### Problem statement
Go through the data and report each line that holds the string "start".

### Dataset content
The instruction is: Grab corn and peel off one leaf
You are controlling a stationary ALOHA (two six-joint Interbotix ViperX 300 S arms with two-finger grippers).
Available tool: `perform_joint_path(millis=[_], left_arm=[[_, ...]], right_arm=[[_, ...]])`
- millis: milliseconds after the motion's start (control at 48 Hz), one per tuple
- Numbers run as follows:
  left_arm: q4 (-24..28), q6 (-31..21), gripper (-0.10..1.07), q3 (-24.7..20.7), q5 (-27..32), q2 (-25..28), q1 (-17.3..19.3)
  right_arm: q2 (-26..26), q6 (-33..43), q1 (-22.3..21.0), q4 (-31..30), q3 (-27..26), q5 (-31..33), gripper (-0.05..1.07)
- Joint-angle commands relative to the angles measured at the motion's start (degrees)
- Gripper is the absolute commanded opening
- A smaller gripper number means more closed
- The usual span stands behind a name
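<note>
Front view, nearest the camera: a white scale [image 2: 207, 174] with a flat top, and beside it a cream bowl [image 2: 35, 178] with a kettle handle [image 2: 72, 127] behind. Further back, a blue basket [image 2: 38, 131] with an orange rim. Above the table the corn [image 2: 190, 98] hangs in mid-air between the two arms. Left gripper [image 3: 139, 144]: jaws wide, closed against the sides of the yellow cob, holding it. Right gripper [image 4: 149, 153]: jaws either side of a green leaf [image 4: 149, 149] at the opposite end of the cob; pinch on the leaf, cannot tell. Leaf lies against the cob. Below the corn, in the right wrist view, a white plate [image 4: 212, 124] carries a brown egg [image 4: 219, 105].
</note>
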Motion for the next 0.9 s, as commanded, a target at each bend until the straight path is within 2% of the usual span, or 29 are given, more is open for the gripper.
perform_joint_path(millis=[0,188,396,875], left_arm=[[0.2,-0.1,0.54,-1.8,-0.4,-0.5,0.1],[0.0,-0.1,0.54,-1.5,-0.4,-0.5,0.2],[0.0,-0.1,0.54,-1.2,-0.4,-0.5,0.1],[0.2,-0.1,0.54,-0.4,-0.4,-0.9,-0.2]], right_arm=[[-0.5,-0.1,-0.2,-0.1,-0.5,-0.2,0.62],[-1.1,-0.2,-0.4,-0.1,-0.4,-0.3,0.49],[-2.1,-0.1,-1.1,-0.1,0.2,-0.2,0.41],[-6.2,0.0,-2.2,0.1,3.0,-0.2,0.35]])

### Result of this task
- millis: milliseconds after the motion's start (control at 48 Hz), one per tuple
- Joint-angle commands relative to the angles measured at the motion's start (degrees)

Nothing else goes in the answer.